INSTRUCTIONS TO FOLLOW:
Write out the listing verbatim. No pictures belong in it.
(DATA SECTION)
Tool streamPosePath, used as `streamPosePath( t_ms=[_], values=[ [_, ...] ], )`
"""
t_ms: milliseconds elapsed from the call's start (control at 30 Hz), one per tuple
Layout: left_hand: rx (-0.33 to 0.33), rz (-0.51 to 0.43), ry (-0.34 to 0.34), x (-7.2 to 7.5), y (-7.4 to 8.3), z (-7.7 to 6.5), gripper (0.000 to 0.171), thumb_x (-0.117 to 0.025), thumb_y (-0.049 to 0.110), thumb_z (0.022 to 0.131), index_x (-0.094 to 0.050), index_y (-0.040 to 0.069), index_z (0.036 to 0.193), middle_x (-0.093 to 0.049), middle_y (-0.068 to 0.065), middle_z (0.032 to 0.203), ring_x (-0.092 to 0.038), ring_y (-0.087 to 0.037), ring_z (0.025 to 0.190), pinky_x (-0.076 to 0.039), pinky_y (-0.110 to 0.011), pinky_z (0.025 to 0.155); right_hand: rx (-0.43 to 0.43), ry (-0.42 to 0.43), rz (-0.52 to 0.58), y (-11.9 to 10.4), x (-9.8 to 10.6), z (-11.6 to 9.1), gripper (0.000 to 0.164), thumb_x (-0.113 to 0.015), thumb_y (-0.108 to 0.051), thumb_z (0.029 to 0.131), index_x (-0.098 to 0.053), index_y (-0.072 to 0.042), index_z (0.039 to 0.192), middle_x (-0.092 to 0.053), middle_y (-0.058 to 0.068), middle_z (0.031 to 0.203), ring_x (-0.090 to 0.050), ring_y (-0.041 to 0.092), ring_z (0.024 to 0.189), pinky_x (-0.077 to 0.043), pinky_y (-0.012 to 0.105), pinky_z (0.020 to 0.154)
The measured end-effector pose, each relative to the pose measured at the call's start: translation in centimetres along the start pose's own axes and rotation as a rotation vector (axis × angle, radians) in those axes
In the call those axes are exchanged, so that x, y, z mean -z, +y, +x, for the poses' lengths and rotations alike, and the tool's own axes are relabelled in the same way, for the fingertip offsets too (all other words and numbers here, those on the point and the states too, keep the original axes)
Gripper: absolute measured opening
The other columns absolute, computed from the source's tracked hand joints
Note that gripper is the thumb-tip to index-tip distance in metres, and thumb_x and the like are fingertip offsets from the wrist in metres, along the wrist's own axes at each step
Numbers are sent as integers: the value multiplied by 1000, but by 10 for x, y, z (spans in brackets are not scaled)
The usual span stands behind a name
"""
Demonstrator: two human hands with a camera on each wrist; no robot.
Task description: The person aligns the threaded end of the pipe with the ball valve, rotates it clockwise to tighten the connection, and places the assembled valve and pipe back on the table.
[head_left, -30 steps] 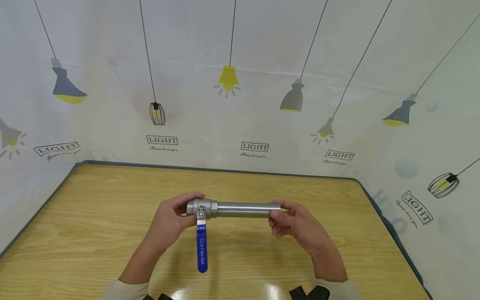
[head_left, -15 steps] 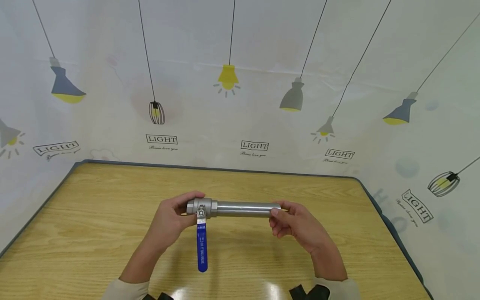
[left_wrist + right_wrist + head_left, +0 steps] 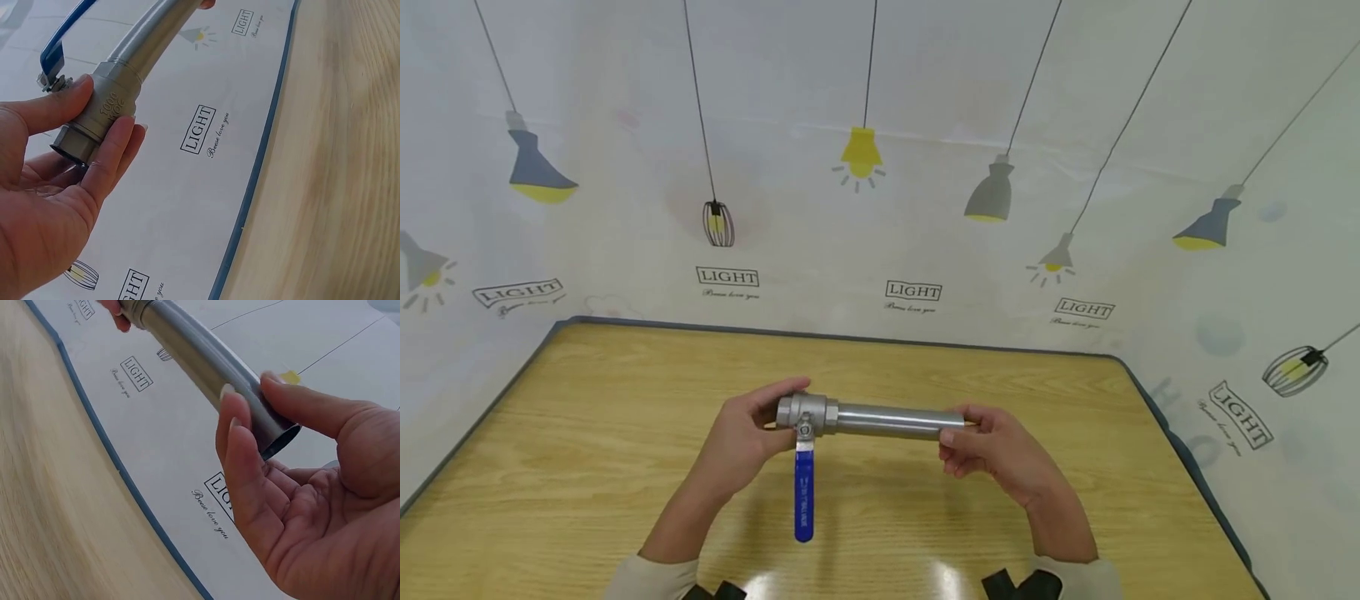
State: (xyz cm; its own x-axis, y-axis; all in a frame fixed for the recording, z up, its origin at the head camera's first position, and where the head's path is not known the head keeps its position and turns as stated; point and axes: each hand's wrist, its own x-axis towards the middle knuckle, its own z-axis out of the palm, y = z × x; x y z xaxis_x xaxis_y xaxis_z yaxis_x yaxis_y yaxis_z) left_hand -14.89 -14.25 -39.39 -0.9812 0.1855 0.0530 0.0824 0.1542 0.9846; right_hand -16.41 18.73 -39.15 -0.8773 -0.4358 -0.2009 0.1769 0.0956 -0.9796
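Note:
A steel ball valve (image 3: 805, 410) with a blue lever handle (image 3: 804, 496) is joined to a straight metal pipe (image 3: 891, 421). The whole piece is held up over the table, nearly level, with the lever pointing toward the person. My left hand (image 3: 737, 437) grips the valve body between thumb and fingers, as the left wrist view also shows around the valve (image 3: 103, 103). At the other end, my right hand (image 3: 1000, 454) pinches the pipe near its tip. The open pipe end (image 3: 281, 442) faces the palm in the right wrist view.
A wood-grain table (image 3: 647, 375) lies beneath both hands. Along its back and sides runs a dark blue edge strip (image 3: 842, 337). White sheeting (image 3: 805, 217) printed with lamps and the word LIGHT rises behind and at both sides.
The pipe's right end has dipped slightly relative to the valve, so the piece tilts a little. Both hands keep their hold, and the head view has shifted slightly.

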Motion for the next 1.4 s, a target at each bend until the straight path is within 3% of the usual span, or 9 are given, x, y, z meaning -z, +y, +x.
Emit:
streamPosePath(
  t_ms=[300, 433, 600, 700, 800, 967, 1067, 1200, 1400],
  values=[
    [-3, 109, -63, 2, -1, 0, 46, -68, -2, 85, -59, 7, 129, -56, -22, 125, -62, -32, 107, -57, -28, 76, -8, 84, -196, 2, 0, 1, 40, -77, -22, 83, -62, -2, 114, -67, 9, 102, -63, 23, 96, -51, 39, 84],
    [-39, 270, -121, 1, -4, 1, 52, -67, -5, 84, -55, 7, 134, -57, -15, 123, -59, -26, 105, -56, -27, 78, -2, 154, -324, 1, -2, 1, 40, -79, -25, 81, -66, -8, 114, -61, 8, 122, -56, 23, 110, -42, 42, 95],
    [-119, 481, -140, -1, -8, 1, 52, -71, -5, 79, -58, 8, 128, -59, -6, 119, -58, -20, 101, -52, -34, 83, -15, 179, -341, 0, -4, 2, 41, -79, -21, 81, -66, -7, 117, -48, 11, 143, -60, 31, 113, -46, 44, 96],
    [-179, 558, -120, 0, -10, 1, 50, -72, -9, 73, -62, 9, 120, -52, -11, 134, -57, -30, 112, -51, -45, 90, -4, 181, -345, 0, -5, 3, 40, -80, -20, 80, -66, -5, 115, -45, 14, 146, -54, 36, 122, -48, 44, 97],
    [-238, 634, -89, 0, -12, 3, 52, -73, -10, 67, -66, 9, 115, -31, -17, 154, -37, -41, 135, -33, -61, 106, 13, 187, -394, 0, -4, 5, 38, -81, -21, 79, -67, -4, 111, -44, 16, 146, -43, 39, 132, -43, 49, 103],
    [-309, 773, -44, 0, -18, 7, 51, -77, -7, 63, -70, 12, 110, -11, -19, 161, -1, -41, 148, -4, -73, 108, 43, 194, -663, 2, -6, 12, 32, -82, -26, 77, -72, -12, 104, -34, 15, 154, -18, 41, 144, -27, 63, 109],
    [-349, 849, -18, -1, -22, 10, 52, -77, -7, 61, -71, 11, 109, -10, -20, 161, 3, -41, 148, -3, -75, 107, 132, 186, -881, 6, -7, 18, 31, -84, -25, 75, -75, -13, 101, -27, 15, 158, -6, 43, 146, -21, 67, 109],
    [-362, 929, -10, -1, -31, 13, 50, -78, -4, 61, -72, 11, 108, -11, -21, 160, 2, -43, 147, -3, -77, 105, 265, 167, -1100, 12, -6, 26, 30, -85, -24, 73, -77, -11, 99, -26, 18, 157, -7, 46, 145, -18, 72, 107],
    [-335, 995, -38, -3, -46, 21, 43, -78, 3, 63, -73, 14, 105, -11, -23, 159, 1, -45, 146, -2, -78, 104, 265, 130, -1265, 21, -2, 37, 32, -83, -31, 76, -76, -14, 103, -24, 18, 158, -7, 43, 147, -14, 74, 106]
  ],
)
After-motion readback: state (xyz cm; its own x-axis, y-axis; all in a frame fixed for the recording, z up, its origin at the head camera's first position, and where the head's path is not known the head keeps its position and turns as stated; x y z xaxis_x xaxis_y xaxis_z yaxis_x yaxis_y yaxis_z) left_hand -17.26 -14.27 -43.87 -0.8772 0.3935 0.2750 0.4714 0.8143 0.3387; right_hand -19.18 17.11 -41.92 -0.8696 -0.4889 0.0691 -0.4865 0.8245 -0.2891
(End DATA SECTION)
RESULT BELOW:
Tool streamPosePath, used as `streamPosePath( t_ms=[_], values=[ [_, ...] ], )`
"""
t_ms: milliseconds elapsed from the call's start (control at 30 Hz), one per tuple
Layout: left_hand: rx (-0.33 to 0.33), rz (-0.51 to 0.43), ry (-0.34 to 0.34), x (-7.2 to 7.5), y (-7.4 to 8.3), z (-7.7 to 6.5), gripper (0.000 to 0.171), thumb_x (-0.117 to 0.025), thumb_y (-0.049 to 0.110), thumb_z (0.022 to 0.131), index_x (-0.094 to 0.050), index_y (-0.040 to 0.069), index_z (0.036 to 0.193), middle_x (-0.093 to 0.049), middle_y (-0.068 to 0.065), middle_z (0.032 to 0.203), ring_x (-0.092 to 0.038), ring_y (-0.087 to 0.037), ring_z (0.025 to 0.190), pinky_x (-0.076 to 0.039), pinky_y (-0.110 to 0.011), pinky_z (0.025 to 0.155); right_hand: rx (-0.43 to 0.43), ry (-0.42 to 0.43), rz (-0.52 to 0.58), y (-11.9 to 10.4), x (-9.8 to 10.6), z (-11.6 to 9.1), gripper (0.000 to 0.164), thumb_x (-0.113 to 0.015), thumb_y (-0.108 to 0.051), thumb_z (0.029 to 0.131), index_x (-0.098 to 0.053), index_y (-0.072 to 0.042), index_z (0.039 to 0.192), middle_x (-0.092 to 0.053), middle_y (-0.058 to 0.068), middle_z (0.031 to 0.203), ring_x (-0.090 to 0.050), ring_y (-0.041 to 0.092), ring_z (0.024 to 0.189), pinky_x (-0.077 to 0.043), pinky_y (-0.012 to 0.105), pinky_z (0.020 to 0.154)
The measured end-effector pose, each relative to the pose measured at the call's start: translation in centimetres along the start pose's own axes and rotation as a rotation vector (axis × angle, radians) in those axes
In the call those axes are exchanged, so that x, y, z mean -z, +y, +x, for the poses' lengths and rotations alike, and the tool's own axes are relabelled in the same way, for the fingertip offsets too (all other words and numbers here, those on the point and the states too, keep the original axes)
Gripper: absolute measured opening
The other columns absolute, computed from the source's tracked hand joints
Note that gripper is the thumb-tip to index-tip distance in metres, and thumb_x and the like are fingertip offsets from the wrist in metres, along the wrist's own axes at each step
Numbers are sent as integers: the value multiplied by 1000, but by 10 for x, y, z (spans in brackets are not scaled)
The usual span stands behind a name
"""
Demonstrator: two human hands with a camera on each wrist; no robot.
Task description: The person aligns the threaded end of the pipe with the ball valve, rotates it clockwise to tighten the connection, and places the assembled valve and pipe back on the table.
[head_left, -30 steps] 
[head_left, -15 steps] 
[left_wrist + right_wrist + head_left, +0 steps] 
State: (xyz cm; its own x-axis, y-axis; all in a frame fixed for the recording, z up, its origin at the head camera's first position, and where the head's path is not known the head keeps its position and turns as stated; point and axes: each hand's wrist, its own x-axis towards the middle knuckle, its own z-axis out of the palm, y = z × x; x y z xaxis_x xaxis_y xaxis_z yaxis_x yaxis_y yaxis_z) left_hand -14.89 -14.25 -39.39 -0.9812 0.1855 0.0530 0.0824 0.1542 0.9846; right_hand -16.41 18.73 -39.15 -0.8773 -0.4358 -0.2009 0.1769 0.0956 -0.9796
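Note:
A steel ball valve (image 3: 805, 410) with a blue lever handle (image 3: 804, 496) is joined to a straight metal pipe (image 3: 891, 421). The whole piece is held up over the table, nearly level, with the lever pointing toward the person. My left hand (image 3: 737, 437) grips the valve body between thumb and fingers, as the left wrist view also shows around the valve (image 3: 103, 103). At the other end, my right hand (image 3: 1000, 454) pinches the pipe near its tip. The open pipe end (image 3: 281, 442) faces the palm in the right wrist view.
A wood-grain table (image 3: 647, 375) lies beneath both hands. Along its back and sides runs a dark blue edge strip (image 3: 842, 337). White sheeting (image 3: 805, 217) printed with lamps and the word LIGHT rises behind and at both sides.
The pipe's right end has dipped slightly relative to the valve, so the piece tilts a little. Both hands keep their hold, and the head view has shifted slightly.
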
Motion for the next 1.4 s, a target at each bend until the straight path is within 3% of the usual span, or 9 are given, x, y, z meaning -z, +y, +x.
Emit:
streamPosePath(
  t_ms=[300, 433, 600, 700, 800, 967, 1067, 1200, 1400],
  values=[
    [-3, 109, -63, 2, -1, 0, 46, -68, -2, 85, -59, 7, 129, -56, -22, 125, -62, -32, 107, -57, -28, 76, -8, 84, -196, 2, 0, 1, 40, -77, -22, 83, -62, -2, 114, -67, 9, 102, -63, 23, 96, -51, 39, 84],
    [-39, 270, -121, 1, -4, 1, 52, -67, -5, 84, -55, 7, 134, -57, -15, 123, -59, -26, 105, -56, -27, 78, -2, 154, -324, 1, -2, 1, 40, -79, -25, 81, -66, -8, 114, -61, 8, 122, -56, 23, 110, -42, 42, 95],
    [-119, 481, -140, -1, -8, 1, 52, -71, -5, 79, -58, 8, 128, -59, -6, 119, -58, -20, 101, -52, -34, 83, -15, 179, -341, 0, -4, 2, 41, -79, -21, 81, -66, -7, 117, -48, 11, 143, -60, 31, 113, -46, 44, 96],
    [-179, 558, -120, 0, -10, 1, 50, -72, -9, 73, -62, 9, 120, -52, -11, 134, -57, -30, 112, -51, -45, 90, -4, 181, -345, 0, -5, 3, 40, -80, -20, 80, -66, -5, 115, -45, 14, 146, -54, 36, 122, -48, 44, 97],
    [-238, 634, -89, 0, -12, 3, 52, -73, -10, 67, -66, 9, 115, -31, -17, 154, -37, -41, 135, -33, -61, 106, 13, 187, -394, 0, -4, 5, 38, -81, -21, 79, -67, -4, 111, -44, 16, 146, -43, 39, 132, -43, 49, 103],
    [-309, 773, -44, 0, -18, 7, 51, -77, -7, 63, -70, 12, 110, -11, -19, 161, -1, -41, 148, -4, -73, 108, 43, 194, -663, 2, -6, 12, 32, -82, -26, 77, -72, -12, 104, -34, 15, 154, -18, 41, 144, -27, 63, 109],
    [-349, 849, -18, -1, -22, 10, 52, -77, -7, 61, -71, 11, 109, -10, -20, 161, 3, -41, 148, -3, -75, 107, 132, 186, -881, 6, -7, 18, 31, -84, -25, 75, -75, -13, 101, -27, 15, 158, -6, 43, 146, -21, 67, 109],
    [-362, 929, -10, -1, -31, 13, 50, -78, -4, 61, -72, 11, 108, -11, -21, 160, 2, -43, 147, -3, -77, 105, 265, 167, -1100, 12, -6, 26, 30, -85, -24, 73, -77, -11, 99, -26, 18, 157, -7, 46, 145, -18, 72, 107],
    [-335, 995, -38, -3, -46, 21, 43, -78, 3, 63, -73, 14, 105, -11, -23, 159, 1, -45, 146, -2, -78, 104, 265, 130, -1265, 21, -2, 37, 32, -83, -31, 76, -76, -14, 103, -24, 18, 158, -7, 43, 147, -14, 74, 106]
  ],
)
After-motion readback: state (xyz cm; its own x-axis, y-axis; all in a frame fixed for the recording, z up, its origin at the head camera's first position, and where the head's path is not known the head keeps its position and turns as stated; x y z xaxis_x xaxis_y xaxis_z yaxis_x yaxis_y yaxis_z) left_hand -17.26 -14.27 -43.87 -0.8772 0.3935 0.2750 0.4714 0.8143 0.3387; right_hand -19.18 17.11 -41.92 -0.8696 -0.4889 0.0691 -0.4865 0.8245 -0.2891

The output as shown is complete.